14. 12/1/2011 tarihli ve 6100 sayılı Hukuk Muhakemeleri
Kanunu'nun 448. maddesi şöyledir:
"Bu Kanun hükümleri, tamamlanmış
işlemleri etkilememek kaydıyla derhâl uygulanır."
IV. İNCELEME VE GEREKÇE
15. Mahkemenin
29/6/2016 tarihinde yapmış olduğu toplantıda, başvuru incelenip gereği
düşünüldü:
A. Başvurucunun İddiaları
16. Başvurucu, İlk Derece Mahkemesi tarafından nispi olarak
belirlenerek lehine hükmedilen 7.678,45 TL vekâlet ücretinin, 6487 sayılı Kanun
ile 2942 sayılı Kanun'un geçici 6. maddesinde yapılan değişiklik nedeniyle
karar düzeltme aşamasında 1.200 TL olarak (maktu) belirlenmesi nedeniyle
Anayasa'nın 2., 10., 35. ve 36. maddelerinde tanımlanan haklarının ve ilkelerin
ihlal edildiğini ileri sürmüştür.
B. Değerlendirme
17. Anayasa Mahkemesi, olayların başvurucu tarafından yapılan
hukuki nitelendirmesi ile bağlı olmayıp olay ve olguların hukuki tavsifini
kendisi takdir eder (Tahir Canan,
B. No: 2012/969, 18/9/2013, § 16). Başvurucunun şikâyetlerinin özü, lehine
hükmedilen nispi vekâlet ücretinin kanun değişikliğiyle maktuya çevrilmesi
nedeniyle mağdur olduğuna ilişkin olup yargılama giderleri içinde yer alan
vekâlet ücretinin maktuya çevrilmesi ve devam eden davaya uygulanması konusu
adil yargılanma hakkı kapsamında mahkemeye erişim hakkı ve silahların eşitliği
ilkesi çerçevesinde değerlendirilecektir.
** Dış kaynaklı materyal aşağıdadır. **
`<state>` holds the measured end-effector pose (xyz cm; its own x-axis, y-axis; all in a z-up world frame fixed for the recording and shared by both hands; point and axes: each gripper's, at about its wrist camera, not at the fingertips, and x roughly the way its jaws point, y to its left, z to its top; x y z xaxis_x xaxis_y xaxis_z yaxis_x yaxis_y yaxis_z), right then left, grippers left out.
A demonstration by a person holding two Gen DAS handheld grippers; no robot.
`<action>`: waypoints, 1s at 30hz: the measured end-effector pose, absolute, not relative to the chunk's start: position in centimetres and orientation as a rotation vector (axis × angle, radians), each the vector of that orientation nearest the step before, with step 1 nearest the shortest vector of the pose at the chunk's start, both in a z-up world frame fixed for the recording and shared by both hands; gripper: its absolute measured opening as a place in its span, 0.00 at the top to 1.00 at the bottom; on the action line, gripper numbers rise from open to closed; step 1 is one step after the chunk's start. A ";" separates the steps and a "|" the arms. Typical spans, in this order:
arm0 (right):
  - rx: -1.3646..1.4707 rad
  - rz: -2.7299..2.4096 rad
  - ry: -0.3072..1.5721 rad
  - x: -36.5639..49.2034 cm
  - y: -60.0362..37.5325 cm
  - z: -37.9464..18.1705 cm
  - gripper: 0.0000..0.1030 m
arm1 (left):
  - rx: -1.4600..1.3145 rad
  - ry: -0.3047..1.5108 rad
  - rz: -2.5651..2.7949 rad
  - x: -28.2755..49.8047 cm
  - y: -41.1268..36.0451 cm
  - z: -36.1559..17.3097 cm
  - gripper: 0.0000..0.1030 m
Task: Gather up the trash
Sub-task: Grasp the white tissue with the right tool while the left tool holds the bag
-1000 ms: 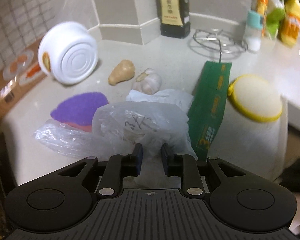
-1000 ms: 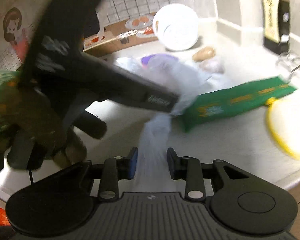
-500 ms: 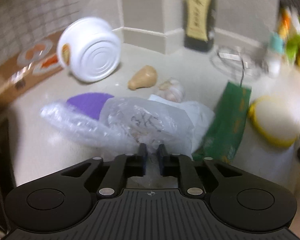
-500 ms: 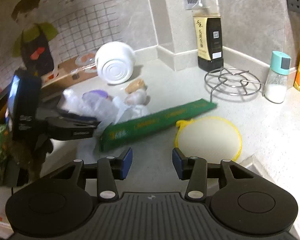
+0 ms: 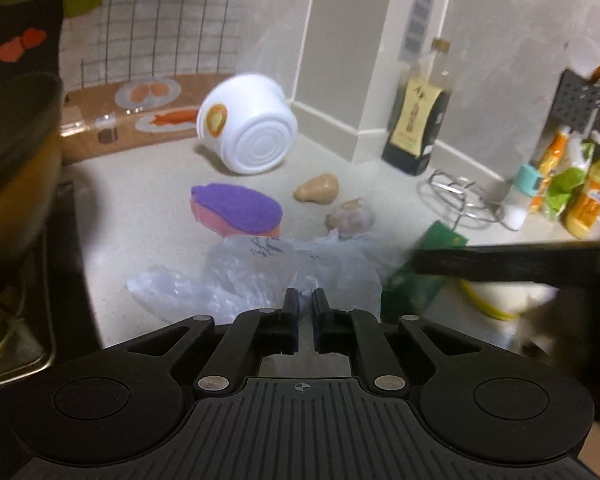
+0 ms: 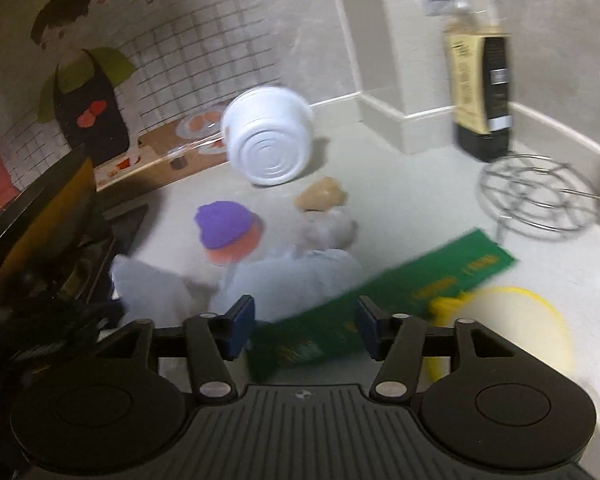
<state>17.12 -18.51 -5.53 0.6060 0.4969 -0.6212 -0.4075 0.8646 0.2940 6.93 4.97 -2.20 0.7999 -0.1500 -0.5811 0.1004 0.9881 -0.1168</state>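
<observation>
Left gripper [image 5: 306, 300] is pinching the clear bag [image 5: 260, 276] near the counter's [image 5: 140, 208] front edge. Right gripper [image 6: 302, 324] is hanging wide open over the green packet [image 6: 412, 292] lying just beside the bag, touching the yellow-rimmed lid [image 6: 512, 320].

We see a crumpled clear plastic bag [image 5: 260, 276] lying flat on the pale desk [image 5: 148, 208], with faint dark scribbled marks on its upper face; its near edge sits at the narrow gap between the left gripper [image 5: 306, 300] fingers (whether they pinch it we cannot tell). Just beside it on the right lies a long flat green packet [image 6: 380, 300] with yellow print, angled across the desk, its near end between the spread fingers of the right gripper [image 6: 302, 320].
</observation>
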 end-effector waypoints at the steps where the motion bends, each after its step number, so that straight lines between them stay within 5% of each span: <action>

1. Kabul Edilebilirlik Yönünden
18.Başvurucunun şikâyetinin açıkça dayanaktan yoksun olmadığı
anlaşıldığından ve kabul edilemezliğine karar verilmesini gerektirecek bir
neden de görülmediğinden başvurunun kabul edilebilir olduğuna karar verilmesi
gerekir.
2. Esas Yönünden
19.Başvurucu, kamulaştırmasız el atma nedeniyle açtığı tazminat
davasında lehine hükmedilen nispi vekâlet ücretinin yargılama devam ederken
yapılan kanun değişikliği ile maktu olarak değiştirilmesinin adil yargılanma
hakkını ihlal ettiğini iddia etmiştir. Ayrıca başvurunun yapıldığı tarih
itibarıyla, 2942 sayılı Kanun'un geçici 6. maddesini iptal edilmesi için
başvuru yapıldığını, Kanun'un ilgili maddesinin iptal edileceğini belirtmiştir.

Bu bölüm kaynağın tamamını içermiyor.